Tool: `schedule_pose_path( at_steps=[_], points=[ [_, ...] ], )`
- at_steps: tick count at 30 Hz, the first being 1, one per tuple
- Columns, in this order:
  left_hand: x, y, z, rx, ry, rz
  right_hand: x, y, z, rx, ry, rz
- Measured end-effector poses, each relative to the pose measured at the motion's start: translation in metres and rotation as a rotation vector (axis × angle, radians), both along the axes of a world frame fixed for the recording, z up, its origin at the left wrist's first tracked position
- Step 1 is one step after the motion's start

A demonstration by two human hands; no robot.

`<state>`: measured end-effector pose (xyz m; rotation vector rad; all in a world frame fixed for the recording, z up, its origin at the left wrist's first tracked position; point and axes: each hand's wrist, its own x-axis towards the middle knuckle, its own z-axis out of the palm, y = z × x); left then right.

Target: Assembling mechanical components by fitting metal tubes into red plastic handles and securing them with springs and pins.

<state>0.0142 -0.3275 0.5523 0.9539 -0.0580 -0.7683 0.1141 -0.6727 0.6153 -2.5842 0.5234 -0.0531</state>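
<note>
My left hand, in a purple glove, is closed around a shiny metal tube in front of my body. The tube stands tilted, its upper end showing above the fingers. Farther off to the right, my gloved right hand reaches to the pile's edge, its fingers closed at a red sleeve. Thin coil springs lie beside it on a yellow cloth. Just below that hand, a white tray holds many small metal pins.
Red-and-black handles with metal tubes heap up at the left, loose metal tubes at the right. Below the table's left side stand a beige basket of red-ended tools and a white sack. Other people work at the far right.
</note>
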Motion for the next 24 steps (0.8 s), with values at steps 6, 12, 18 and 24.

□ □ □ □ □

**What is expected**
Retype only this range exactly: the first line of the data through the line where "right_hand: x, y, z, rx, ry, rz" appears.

**Result of the task**
Tool: `schedule_pose_path( at_steps=[_], points=[ [_, ...] ], )`
- at_steps: tick count at 30 Hz, the first being 1, one per tuple
- Columns, in this order:
  left_hand: x, y, z, rx, ry, rz
  right_hand: x, y, z, rx, ry, rz

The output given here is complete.